### EXERCISE DIRECTIONS:
Pictures excluded, please retype exactly the lines from the start of the data through the line that contains "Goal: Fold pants", both ends kept, and nothing beyond them.
|---|
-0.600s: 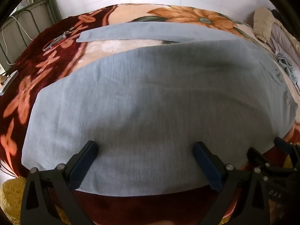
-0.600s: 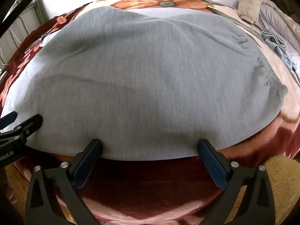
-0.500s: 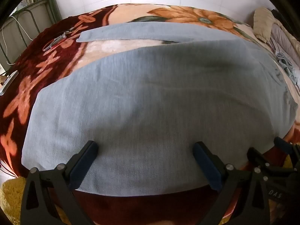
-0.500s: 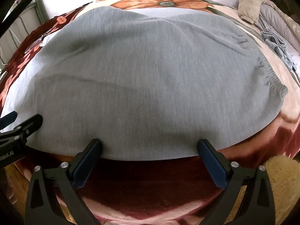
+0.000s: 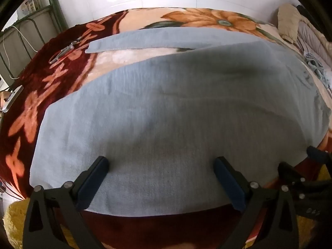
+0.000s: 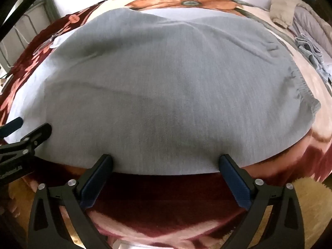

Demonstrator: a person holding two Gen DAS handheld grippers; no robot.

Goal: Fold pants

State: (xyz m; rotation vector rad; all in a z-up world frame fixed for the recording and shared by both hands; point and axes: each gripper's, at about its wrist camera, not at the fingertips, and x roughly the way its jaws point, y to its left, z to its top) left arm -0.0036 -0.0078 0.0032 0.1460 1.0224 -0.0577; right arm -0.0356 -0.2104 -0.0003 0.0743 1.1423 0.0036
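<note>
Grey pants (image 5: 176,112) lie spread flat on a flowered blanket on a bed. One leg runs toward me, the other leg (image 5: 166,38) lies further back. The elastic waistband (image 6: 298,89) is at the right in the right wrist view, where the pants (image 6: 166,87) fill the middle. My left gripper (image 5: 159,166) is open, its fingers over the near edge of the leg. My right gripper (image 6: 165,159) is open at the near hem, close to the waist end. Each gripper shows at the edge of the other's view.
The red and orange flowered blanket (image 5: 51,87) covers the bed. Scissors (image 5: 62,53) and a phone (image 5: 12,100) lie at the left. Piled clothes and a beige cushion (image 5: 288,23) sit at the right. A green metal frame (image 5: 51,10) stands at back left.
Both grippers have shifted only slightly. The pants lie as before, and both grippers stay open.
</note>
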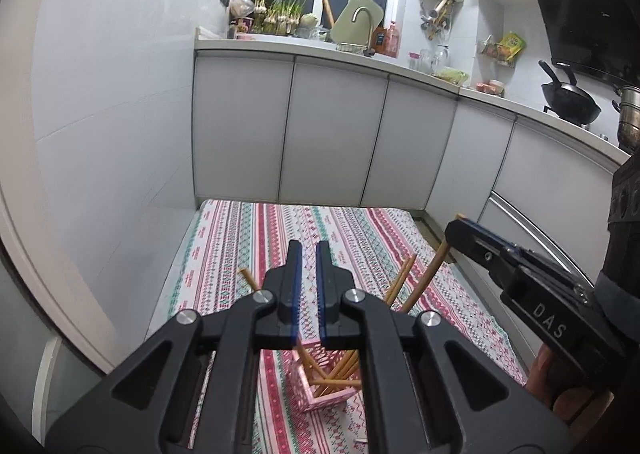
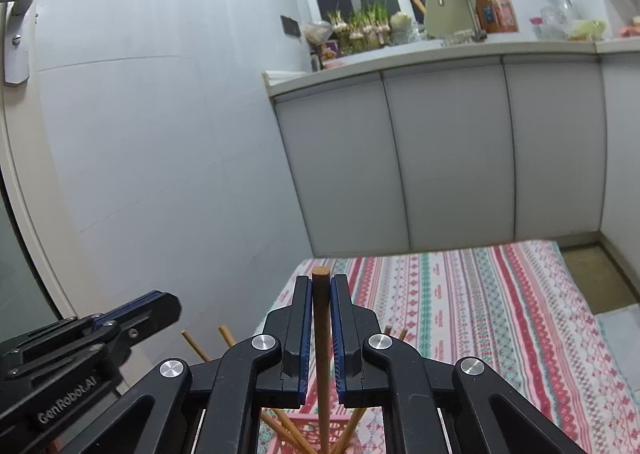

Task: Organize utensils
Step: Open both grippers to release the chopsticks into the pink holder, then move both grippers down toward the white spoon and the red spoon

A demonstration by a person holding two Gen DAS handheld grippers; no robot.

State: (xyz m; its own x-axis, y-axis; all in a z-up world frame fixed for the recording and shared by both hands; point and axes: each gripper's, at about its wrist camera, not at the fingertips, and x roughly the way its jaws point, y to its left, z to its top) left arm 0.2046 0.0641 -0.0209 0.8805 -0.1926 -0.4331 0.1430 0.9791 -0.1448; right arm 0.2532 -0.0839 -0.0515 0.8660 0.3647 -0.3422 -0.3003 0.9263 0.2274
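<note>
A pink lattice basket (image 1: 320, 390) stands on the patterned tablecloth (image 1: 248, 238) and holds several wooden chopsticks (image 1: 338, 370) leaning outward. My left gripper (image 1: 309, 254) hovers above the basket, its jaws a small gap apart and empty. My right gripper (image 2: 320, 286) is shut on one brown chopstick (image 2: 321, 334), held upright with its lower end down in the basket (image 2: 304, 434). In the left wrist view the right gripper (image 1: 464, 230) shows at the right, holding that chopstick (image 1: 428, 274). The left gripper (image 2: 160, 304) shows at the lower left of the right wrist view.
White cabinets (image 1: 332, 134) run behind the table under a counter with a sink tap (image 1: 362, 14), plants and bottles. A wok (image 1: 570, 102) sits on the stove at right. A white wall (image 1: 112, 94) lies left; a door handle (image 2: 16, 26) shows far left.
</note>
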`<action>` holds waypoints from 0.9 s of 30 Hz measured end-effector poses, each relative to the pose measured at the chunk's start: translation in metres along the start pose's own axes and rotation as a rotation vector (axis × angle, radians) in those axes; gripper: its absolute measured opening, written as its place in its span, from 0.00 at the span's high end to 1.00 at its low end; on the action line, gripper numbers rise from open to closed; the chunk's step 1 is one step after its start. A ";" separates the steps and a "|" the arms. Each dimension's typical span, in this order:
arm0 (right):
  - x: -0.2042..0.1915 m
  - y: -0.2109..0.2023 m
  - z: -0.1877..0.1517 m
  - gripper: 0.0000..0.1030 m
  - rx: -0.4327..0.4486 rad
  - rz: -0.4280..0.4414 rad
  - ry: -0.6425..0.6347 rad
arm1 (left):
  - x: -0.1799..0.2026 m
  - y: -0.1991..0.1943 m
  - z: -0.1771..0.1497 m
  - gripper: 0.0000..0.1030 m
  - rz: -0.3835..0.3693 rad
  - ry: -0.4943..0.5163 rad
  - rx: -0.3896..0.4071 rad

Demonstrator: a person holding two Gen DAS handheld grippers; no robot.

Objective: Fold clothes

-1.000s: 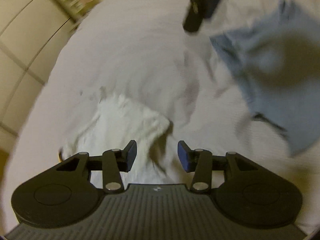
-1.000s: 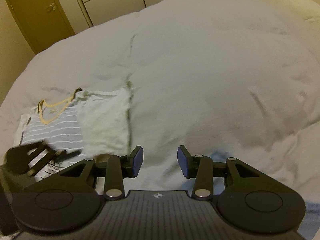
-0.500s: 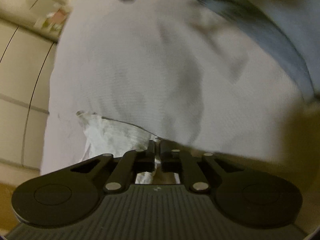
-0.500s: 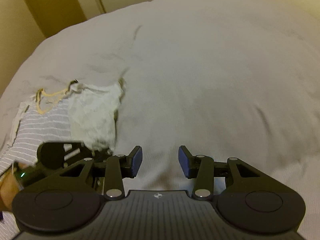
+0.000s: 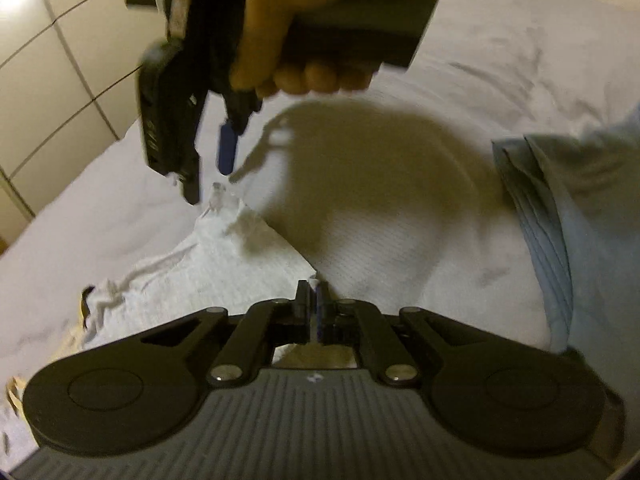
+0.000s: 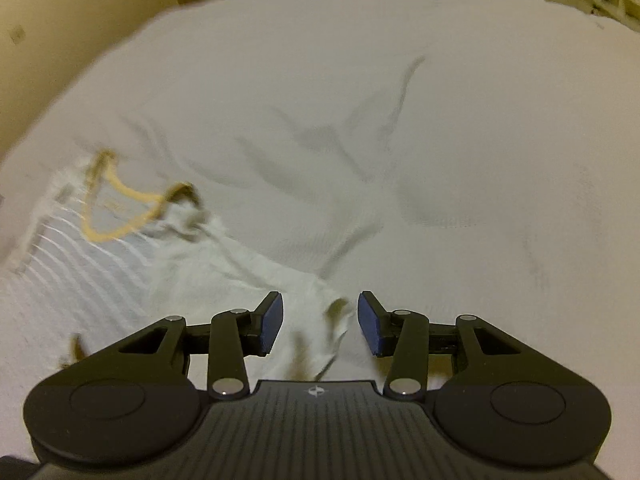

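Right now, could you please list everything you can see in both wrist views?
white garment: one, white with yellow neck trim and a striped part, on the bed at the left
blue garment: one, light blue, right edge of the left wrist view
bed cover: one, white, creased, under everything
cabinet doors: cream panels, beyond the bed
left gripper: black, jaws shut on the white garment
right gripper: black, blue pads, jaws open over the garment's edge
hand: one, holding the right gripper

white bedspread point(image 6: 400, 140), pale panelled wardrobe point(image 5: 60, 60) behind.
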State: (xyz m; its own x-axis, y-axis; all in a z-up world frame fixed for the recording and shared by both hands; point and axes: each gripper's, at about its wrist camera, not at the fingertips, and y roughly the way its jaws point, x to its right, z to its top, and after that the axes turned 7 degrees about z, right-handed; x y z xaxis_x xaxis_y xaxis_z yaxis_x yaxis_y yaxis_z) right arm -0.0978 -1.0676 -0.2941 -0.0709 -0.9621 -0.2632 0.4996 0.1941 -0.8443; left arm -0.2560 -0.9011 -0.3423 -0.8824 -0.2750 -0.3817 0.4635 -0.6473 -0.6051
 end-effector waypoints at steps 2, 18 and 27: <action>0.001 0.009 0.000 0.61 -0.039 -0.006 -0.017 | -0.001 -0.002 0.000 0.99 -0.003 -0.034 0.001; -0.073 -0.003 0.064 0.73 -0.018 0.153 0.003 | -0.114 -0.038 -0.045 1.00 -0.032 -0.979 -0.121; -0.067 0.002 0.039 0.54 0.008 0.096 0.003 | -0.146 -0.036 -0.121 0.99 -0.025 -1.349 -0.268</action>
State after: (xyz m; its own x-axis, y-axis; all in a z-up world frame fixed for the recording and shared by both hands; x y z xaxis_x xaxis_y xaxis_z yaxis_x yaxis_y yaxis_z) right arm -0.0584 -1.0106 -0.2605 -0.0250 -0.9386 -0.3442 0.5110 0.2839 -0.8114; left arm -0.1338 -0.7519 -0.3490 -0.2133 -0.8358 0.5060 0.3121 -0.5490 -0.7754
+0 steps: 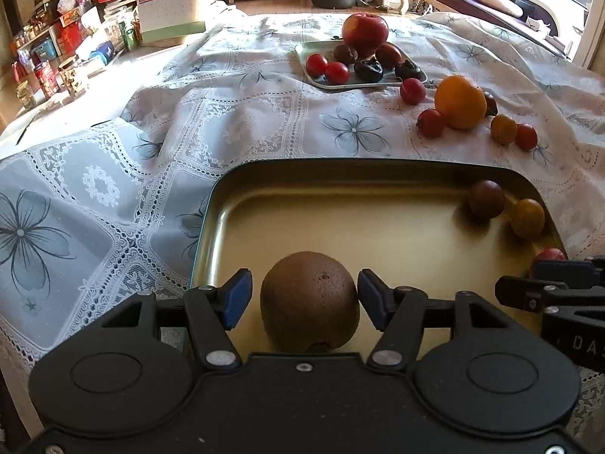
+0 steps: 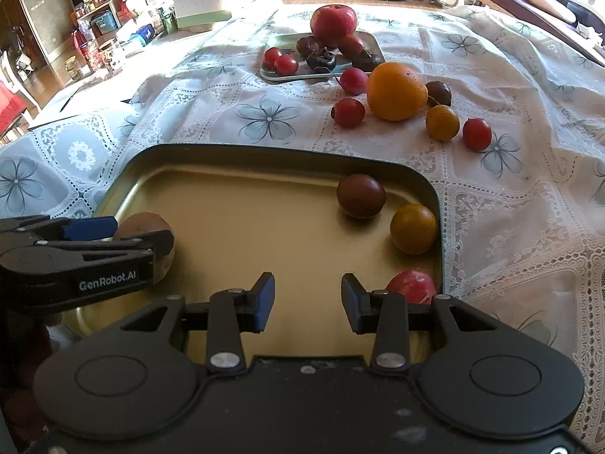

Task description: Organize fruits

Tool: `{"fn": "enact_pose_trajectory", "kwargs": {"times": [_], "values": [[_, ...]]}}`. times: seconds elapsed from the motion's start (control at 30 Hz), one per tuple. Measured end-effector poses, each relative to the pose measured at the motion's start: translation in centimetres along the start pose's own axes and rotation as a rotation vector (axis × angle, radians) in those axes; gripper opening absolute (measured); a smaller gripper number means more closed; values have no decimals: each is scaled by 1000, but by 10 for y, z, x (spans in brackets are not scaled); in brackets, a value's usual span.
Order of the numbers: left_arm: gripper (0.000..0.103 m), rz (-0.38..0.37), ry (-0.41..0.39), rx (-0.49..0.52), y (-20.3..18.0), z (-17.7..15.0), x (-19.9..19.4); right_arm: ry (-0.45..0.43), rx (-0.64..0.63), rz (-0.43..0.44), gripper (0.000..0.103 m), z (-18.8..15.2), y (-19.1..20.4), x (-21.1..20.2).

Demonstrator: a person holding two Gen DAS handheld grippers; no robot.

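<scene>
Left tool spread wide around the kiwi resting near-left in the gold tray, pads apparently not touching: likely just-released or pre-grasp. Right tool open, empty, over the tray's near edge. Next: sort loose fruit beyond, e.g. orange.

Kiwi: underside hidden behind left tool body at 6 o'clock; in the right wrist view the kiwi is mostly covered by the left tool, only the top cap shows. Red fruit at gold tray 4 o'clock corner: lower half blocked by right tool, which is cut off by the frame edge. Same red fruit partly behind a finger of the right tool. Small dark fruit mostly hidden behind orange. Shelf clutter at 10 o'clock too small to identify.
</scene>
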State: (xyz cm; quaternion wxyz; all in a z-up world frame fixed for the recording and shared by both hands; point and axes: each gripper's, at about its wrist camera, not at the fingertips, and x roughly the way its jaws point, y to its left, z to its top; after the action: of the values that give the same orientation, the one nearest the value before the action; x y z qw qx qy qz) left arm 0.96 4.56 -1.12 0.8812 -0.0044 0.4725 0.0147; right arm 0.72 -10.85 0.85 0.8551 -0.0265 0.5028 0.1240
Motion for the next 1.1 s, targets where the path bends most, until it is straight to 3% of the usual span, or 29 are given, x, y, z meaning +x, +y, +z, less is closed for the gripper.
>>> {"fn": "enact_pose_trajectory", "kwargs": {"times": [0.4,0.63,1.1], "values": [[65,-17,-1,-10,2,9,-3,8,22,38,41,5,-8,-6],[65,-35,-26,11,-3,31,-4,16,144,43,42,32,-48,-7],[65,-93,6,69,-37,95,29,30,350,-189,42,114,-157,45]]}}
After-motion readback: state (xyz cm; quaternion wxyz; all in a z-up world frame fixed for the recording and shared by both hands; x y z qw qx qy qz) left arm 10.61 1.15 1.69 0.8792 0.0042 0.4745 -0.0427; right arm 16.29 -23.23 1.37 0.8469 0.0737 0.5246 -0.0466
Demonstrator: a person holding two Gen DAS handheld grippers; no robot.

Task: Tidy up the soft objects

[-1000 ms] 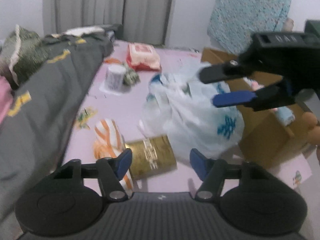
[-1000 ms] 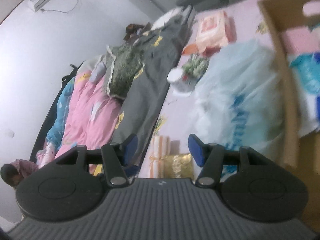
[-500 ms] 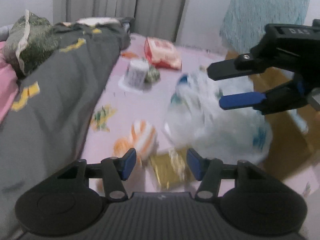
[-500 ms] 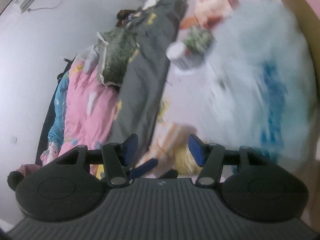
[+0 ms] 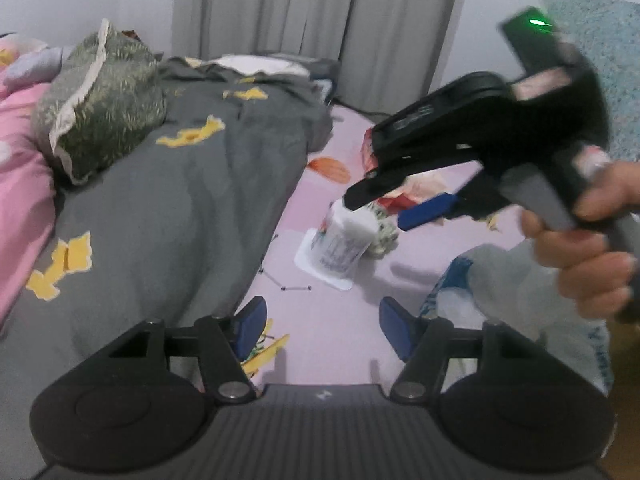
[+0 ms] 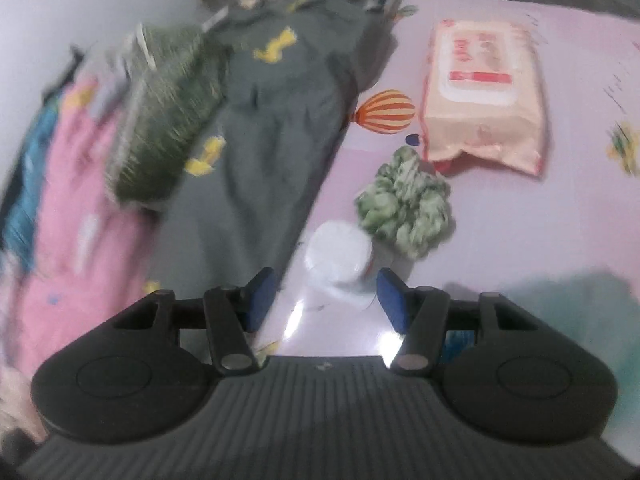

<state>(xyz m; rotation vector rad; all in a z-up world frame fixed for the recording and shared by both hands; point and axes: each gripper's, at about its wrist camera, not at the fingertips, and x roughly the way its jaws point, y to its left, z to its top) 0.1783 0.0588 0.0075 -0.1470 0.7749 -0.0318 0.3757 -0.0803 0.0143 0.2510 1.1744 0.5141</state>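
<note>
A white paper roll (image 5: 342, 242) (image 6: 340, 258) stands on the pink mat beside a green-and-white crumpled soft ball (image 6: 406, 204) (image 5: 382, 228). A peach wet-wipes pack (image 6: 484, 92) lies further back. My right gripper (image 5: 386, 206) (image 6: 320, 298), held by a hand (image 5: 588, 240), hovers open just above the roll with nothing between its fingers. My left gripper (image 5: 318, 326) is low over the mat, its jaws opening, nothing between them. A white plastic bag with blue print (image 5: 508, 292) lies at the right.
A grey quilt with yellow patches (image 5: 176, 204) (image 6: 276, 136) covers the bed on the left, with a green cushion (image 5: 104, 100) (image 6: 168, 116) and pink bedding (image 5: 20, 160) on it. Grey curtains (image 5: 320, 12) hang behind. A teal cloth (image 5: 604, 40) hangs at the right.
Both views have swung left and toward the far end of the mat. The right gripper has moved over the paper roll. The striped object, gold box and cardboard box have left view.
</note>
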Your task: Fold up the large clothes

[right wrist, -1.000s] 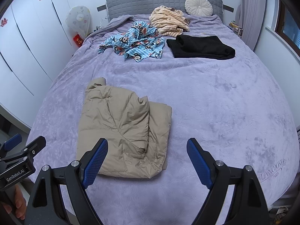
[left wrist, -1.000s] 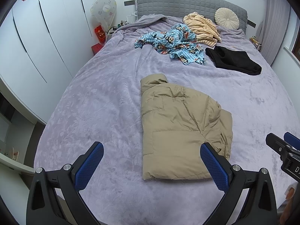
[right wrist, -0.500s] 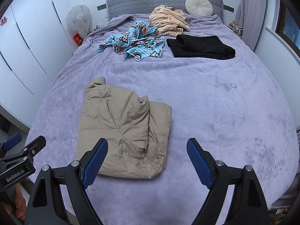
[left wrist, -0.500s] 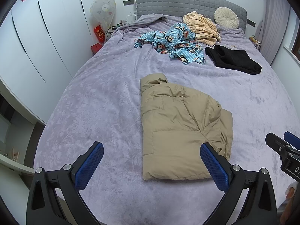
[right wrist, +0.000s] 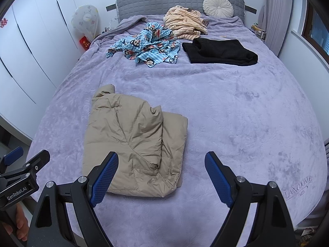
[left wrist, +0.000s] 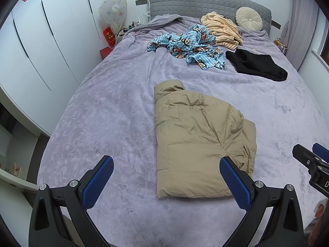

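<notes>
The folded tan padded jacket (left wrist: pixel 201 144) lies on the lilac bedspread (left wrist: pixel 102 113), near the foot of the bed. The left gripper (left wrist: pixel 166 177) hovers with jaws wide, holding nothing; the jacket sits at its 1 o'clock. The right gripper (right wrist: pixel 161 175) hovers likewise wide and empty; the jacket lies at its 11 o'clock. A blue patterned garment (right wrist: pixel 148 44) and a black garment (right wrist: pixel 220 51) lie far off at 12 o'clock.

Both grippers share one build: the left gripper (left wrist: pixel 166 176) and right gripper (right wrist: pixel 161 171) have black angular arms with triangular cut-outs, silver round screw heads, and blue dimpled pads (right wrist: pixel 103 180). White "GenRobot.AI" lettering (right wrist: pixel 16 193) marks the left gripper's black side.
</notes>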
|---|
### WRITTEN RESPONSE:
-0.600s: 
-0.600s: 
-0.500s: 
-0.500s: 
+0.000s: 
+0.000s: 

Demonstrator: a person holding two Gen DAS handheld grippers; no robot.

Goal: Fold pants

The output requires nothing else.